M. Benhamadi rappelle que les dépassements sur les chaînes de télévision existent depuis un certain temps. « C’était tolérable au nom de la liberté d’expression. Là, il y a lieu de craindre qu’on aille au palier supérieur et qu’on commence à semer les graines d’une culture de la haine, du refus de l’autre, qui peut dériver sur des exemples tristement célèbres ailleurs. C’est ce qu’il faut éviter par tous les moyens. Il y a plusieurs responsabilités à commencer par l’absence des pouvoirs publics. C’est un laxisme incompréhensible. C’est pourtant le rôle des pouvoirs publics d’aider à la mise en place d’un paysage audiovisuel acceptable », détaille-t-il.

Selon lui, l’anarchie dans le secteur audiovisuel aurait pu être maîtrisée et régulée depuis un certain temps par les autorités. « Il y a probablement une volonté politique pour laisser le vide. Le pouvoir de l’argent s’est incrusté et a compliqué la visibilité des choses. Y a-t-il eu une volonté de créer des institutions pour les ligoter ensuite ? Je ne suis pas de cet avis. Au départ, il y a eu une sincère volonté d’ouvrir l’espace audiovisuel et d’élargir la marge de liberté. Mais, il y a eu ensuite une mauvaise volonté, exprimé notamment par l’ex-Premier ministre (Ahmed Ouyahia) qui, en présentant son bilan à l’APN, a critiqué le rôle de l’ARAV alors qu’il ne l’a jamais saisi durant son mandat, ne l’a jamais fait participer à quoi que ce soit et lui a refusé les moyens. Aussi, son jugement n’est ni équitable ni juste. C’est facile pour un homme politique de ligoter et de dire après « ils ne bougent plus » ! », analyse Zouaoui Benhamadi.

« Peut-être qu’il faut dissoudre l’ARAV… »

Il est hors de question, pour lui, de limiter la liberté d’expression, la liberté d’opinion et la capacité de contradiction, « mais il est fortement nécessaire de réguler le champ audiovisuel ».

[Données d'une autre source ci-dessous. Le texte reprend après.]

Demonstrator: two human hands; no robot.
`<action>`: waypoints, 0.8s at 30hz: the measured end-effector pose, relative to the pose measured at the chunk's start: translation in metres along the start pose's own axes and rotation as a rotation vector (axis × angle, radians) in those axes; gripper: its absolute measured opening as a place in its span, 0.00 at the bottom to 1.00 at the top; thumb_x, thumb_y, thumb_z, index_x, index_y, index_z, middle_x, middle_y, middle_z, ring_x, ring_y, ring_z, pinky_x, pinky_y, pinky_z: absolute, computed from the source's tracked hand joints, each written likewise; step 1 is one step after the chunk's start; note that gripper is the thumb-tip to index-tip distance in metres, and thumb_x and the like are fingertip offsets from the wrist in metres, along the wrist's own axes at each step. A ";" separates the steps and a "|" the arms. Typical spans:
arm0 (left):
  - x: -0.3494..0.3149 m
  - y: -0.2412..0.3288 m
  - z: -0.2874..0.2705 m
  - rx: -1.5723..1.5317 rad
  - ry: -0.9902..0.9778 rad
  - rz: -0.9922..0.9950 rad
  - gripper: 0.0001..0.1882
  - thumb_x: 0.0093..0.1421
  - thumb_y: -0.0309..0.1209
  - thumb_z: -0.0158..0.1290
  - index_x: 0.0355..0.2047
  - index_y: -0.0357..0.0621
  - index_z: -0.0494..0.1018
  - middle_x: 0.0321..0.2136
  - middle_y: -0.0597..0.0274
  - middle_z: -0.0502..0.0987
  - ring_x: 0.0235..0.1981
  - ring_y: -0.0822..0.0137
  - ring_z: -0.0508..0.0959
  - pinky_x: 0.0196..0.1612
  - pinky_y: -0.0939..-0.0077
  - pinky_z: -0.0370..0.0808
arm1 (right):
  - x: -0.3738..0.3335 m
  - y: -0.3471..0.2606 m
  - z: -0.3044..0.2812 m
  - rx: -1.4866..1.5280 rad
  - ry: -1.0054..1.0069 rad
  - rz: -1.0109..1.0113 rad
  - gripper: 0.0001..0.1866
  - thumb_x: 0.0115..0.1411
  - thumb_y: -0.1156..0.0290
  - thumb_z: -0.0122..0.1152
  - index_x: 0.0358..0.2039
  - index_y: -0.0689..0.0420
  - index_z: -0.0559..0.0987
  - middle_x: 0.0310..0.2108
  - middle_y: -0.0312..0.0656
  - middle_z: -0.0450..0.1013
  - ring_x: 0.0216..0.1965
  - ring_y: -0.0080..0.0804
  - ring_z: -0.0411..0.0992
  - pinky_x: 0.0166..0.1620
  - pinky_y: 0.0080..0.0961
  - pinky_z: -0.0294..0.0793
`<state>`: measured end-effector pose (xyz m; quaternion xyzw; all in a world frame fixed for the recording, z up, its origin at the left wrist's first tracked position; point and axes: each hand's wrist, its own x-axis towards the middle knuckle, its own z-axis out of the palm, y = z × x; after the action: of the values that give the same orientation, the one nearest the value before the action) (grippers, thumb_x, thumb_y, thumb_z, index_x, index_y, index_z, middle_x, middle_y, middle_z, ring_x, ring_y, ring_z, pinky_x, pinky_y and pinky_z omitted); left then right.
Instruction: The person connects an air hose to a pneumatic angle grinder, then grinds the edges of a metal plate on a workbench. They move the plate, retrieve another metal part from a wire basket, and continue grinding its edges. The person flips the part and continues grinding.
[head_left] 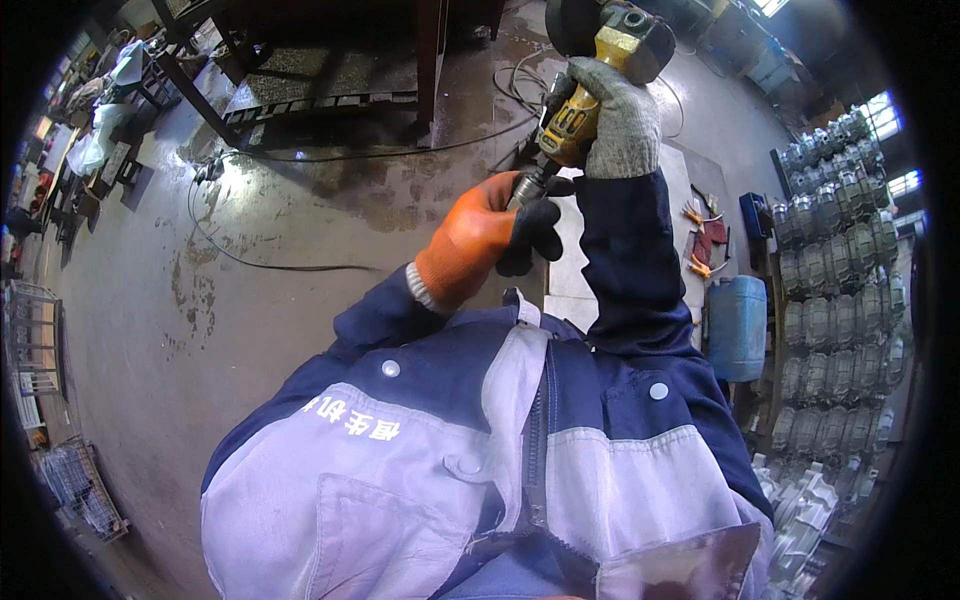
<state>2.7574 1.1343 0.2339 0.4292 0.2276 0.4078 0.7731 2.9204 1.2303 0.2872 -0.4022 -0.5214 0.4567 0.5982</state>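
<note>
Gripping a yellow-and-black handheld power tool (pixel 572 125), probably an angle grinder, a person in a navy-and-grey work jacket (pixel 400 480) used both gloved hands, seen from above. The tool was held out in front of the chest, slanting away and to the right. The right hand (pixel 625 120), in a grey knit glove, was wrapped around its yellow body, seemingly because that was the sturdiest place to bear the weight and keep the bulky head pointed away. The left hand (pixel 478 230), in an orange glove with black fingers, pinched the silver collar (pixel 530 190) at the near end, apparently to steady it while the other hand supported the body. Some fingertips were hidden, so how firmly they pressed could not be told.

The right arm reached nearly straight forward, its hand farther out than the left. The left elbow was bent, the forearm angling inward across the chest with the fingers curled toward the right.

Beyond the left hand, a dark cable (pixel 420 150) ran across the wet-marked floor (pixel 280 330). Right of the hands, a blue plastic container (pixel 737 330) stood near stacked metal castings (pixel 835 270), perhaps piled in rows to save space.
</note>
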 end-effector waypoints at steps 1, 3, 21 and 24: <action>0.003 -0.002 0.003 0.007 0.037 0.034 0.20 0.60 0.36 0.55 0.49 0.39 0.70 0.27 0.59 0.78 0.21 0.76 0.74 0.22 0.85 0.65 | -0.002 -0.005 -0.004 -0.097 -0.011 0.074 0.13 0.60 0.64 0.60 0.38 0.62 0.79 0.37 0.44 0.77 0.34 0.32 0.78 0.40 0.31 0.78; 0.007 -0.005 0.008 -0.024 0.049 0.136 0.21 0.58 0.33 0.58 0.49 0.36 0.69 0.29 0.58 0.79 0.24 0.74 0.76 0.26 0.85 0.69 | -0.007 -0.010 -0.002 0.207 0.085 0.092 0.14 0.56 0.68 0.63 0.38 0.63 0.75 0.29 0.45 0.76 0.26 0.35 0.77 0.32 0.33 0.79; 0.004 0.032 0.055 -0.770 -0.808 0.257 0.24 0.69 0.49 0.39 0.41 0.37 0.67 0.06 0.78 0.64 0.05 0.82 0.59 0.16 0.84 0.57 | 0.037 -0.115 0.048 0.418 -1.005 -0.502 0.19 0.54 0.60 0.62 0.42 0.59 0.76 0.36 0.43 0.76 0.36 0.33 0.77 0.40 0.31 0.78; -0.008 0.032 0.063 -0.609 -0.610 0.536 0.21 0.68 0.46 0.42 0.43 0.37 0.67 0.12 0.74 0.67 0.10 0.80 0.64 0.20 0.85 0.63 | 0.031 -0.123 0.069 0.398 -1.019 -0.437 0.19 0.54 0.60 0.63 0.42 0.59 0.76 0.36 0.42 0.76 0.36 0.33 0.77 0.40 0.31 0.79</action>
<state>2.7835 1.1070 0.2941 0.3271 -0.2558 0.4957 0.7628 2.8693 1.2291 0.4225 0.1046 -0.7182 0.5475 0.4165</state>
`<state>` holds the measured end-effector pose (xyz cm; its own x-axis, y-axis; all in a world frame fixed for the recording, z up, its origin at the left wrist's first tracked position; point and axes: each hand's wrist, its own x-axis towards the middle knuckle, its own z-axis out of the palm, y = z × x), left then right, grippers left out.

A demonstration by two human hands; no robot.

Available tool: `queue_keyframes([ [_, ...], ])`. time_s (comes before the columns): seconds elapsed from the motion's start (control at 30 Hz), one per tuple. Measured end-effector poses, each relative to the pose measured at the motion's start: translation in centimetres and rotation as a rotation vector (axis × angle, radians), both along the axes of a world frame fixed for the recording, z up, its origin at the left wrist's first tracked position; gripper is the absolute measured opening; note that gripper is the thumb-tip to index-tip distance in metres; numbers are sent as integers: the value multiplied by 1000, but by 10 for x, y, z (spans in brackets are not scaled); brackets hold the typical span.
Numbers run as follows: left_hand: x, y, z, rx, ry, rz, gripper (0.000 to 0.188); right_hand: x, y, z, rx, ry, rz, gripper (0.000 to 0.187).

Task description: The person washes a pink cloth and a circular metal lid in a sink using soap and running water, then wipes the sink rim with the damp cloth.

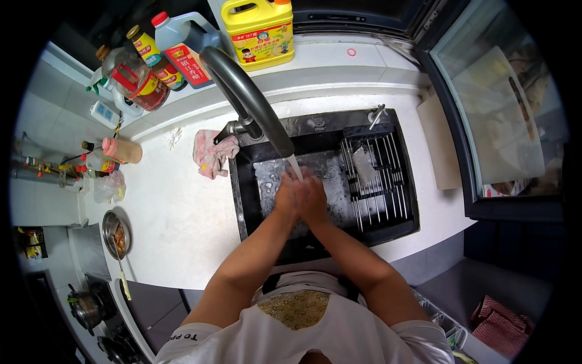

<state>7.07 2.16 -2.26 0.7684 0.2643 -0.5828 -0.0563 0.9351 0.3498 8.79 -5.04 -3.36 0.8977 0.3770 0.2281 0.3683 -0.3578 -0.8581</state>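
Note:
Water runs from the dark grey faucet (254,103) onto my hands, which meet over the black sink (242,206). My left hand (286,193) and my right hand (311,195) press against each other, fingers curled together under the stream. Whether anything lies between the palms is hidden. Wet patches and foam or droplets cover the grey sink bottom (333,173). To the right of my hands, a metal drying rack (379,203) sits across the sink, with a pale, flat sponge-like piece (364,167) on it.
A pink-and-white rag (212,151) lies left of the sink. Bottles, including a yellow jug (260,36) and a blue-grey jug (185,48), line the back ledge. A metal pan (115,233) with food stands at the counter's left end. An open window frame (464,139) juts in at right.

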Motion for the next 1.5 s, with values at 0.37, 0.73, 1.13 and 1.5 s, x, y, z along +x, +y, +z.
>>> queue_keyframes([
  [0.37, -4, -4, 3, 43, 309, 58, 38, -3, -3, 23, -112, 249, -52, 31],
  [0.73, -13, 20, 26, 547, 314, -395, 22, 17, -36, -11, 423, 1322, 311, 40],
  [1.13, -40, 57, -6, 1553, 160, -676, 36, 24, -15, -47, 762, 1258, -179, 13],
  [1.5, -19, 26, -38, -188, 50, -239, 31, 12, -8, -1, 517, 791, 52, 19],
])
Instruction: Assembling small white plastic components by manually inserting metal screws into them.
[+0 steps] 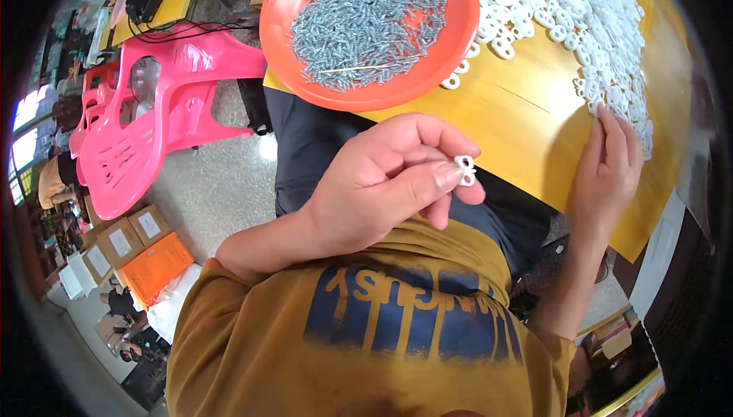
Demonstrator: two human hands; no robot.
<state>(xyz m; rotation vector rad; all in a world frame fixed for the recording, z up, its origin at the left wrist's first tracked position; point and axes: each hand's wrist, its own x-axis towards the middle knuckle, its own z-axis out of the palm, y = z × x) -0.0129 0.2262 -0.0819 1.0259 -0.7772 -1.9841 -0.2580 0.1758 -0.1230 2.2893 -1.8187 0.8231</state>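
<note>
In front of my body, my left hand [382, 180] pinches a small white plastic piece with two holes [465, 170] between thumb and fingers. My right hand [611, 161] reaches out to the right, its fingertips closed on a similar white piece [595, 108] at the near edge of a big heap of white two-holed pieces [603, 27]. Beyond my left hand stands an orange-red round basin [279, 43] filled with small grey metal springs or screws [366, 20]. A thin pale stick [359, 69] lies across them.
The yellow table [519, 111] carries the heap and basin; its near edge lies by my lap. A pink plastic chair [164, 104] stands to the left. Cardboard boxes [122, 241] and an orange package [156, 268] are on the floor at lower left.
</note>
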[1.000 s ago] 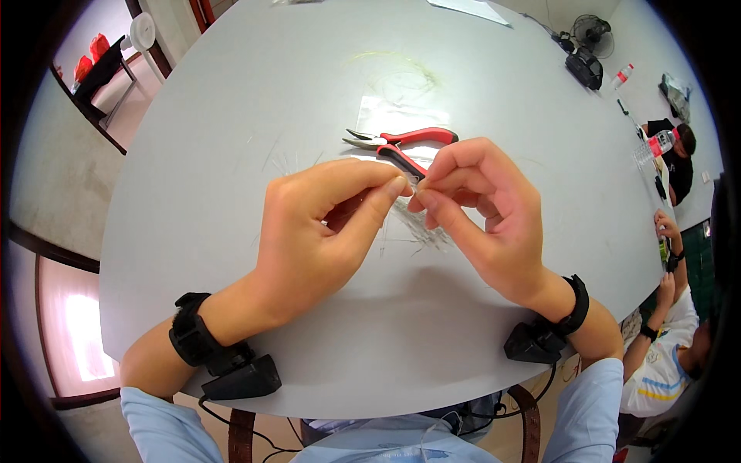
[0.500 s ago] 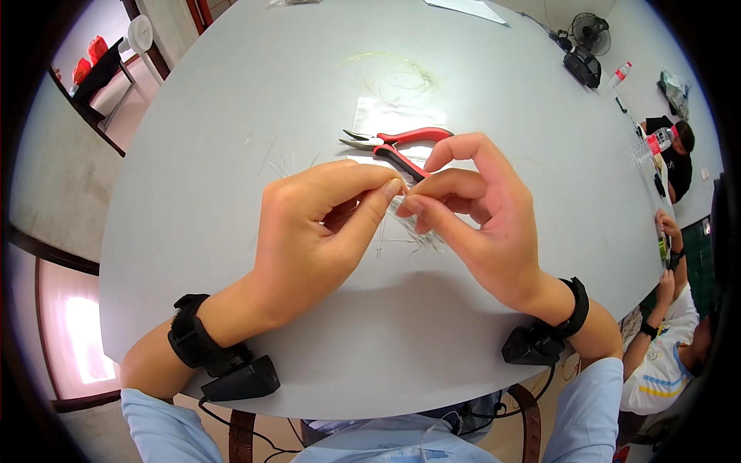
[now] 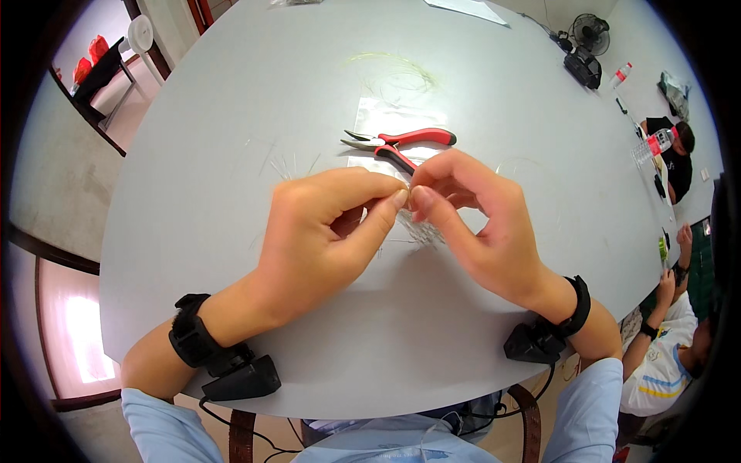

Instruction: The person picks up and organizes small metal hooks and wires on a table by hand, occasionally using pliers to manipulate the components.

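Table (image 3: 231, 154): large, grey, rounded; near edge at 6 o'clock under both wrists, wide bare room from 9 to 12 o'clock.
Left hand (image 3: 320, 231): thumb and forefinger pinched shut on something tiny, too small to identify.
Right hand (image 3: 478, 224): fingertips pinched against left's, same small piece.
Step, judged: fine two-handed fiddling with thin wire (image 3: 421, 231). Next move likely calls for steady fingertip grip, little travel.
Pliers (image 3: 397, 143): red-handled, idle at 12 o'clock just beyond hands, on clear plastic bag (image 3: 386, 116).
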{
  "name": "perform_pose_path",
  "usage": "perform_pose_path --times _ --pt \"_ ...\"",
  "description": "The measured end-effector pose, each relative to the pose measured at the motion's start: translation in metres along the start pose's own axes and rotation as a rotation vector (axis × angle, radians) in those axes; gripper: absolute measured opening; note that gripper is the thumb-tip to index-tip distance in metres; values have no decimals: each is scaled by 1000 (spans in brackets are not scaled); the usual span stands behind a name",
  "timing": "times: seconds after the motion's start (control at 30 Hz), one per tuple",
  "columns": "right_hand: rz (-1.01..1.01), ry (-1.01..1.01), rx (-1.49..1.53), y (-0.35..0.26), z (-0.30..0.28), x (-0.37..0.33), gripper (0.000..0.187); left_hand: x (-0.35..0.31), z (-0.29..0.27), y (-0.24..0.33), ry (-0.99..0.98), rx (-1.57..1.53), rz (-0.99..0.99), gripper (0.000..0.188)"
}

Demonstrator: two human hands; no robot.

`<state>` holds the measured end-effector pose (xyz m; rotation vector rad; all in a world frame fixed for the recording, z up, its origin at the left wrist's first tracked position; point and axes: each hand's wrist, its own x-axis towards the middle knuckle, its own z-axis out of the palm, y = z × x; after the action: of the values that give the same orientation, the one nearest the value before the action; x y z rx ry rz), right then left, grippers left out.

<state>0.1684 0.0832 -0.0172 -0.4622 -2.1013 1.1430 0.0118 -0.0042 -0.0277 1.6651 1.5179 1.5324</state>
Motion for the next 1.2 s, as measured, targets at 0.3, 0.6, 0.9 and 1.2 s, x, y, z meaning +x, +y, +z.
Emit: perform_pose_path --times 0.3,0.6,0.9,1.2 --pt "-155 -35 -105 7 -4 1 7 1 1 3 -50 7 -52 6" --pt "89 -35 56 7 -10 0 4 0 -3 4 -128 12 -108 12" --pt "365 -122 352 3 -8 1 9 5 -5 11 -170 -469 -219 12" --pt "575 -232 300 -16 -11 6 20 4 -4 2 -76 -443 -285 17"
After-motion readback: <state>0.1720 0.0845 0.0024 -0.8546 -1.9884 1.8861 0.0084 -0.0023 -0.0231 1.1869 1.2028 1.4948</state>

«Nous allons vers une période de transition où une institution comme l’ARAV aura un rôle important à jouer dans les prochaines élections. Peut-être qu’il faut dissoudre l’ARAV autant que l’a été l’Instance indépendante de surveillance des élections. Il y a lieu de se mettre autour d’une table et de réfléchir à une institution qui pourrait avoir des contours différents. Le secteur privé n’est pas associé à la composition actuelle de l’ARAV. Ce n’est pas une bonne chose. Il n’y pas d’écrit qui impose l’autorité de l’ARAV sur le secteur public. Nous avons vu comment le secteur public a été plombé. Il y a des débats actuellement dans les médias publics, nous sur le bon chemin, mais il faut faire entrer l’avis politique, l’avis tout court, dans les médias publics », plaide le patron de l’ARAV.

Et d’ajouter : « Il ne faut pas laisser à l’appréciation d’un Exécutif, quel qu’il soit, de décider quelle est la bonne chaîne de télévision et quelle est la mauvaise, qui doit être accrédité et que ne doit pas l’être. C’est le moment de donner priorité à une institution telle que l’ARAV. L’ARAV n’a pas à rougir de ce qu’elle a fait. Elle a, dès le départ, montré toutes les carences du système de communication dans un rapport qu’elle a adressé au président de la République. Nous n’avons pas attendu aujourd’hui. Mais, là, il y a une urgence et les risques plus importants ».

Selon lui, l’ARAV n’a pas totalement joué son rôle de régulation en raison de ses prérogatives limitées de l’ARAV.

Zouaoui Benhamadi, qui a été directeur général de la radio nationale, plaide pour « une réforme sérieuse » du secteur de la communication pour « le mettre en adéquation » avec la période qui va venir.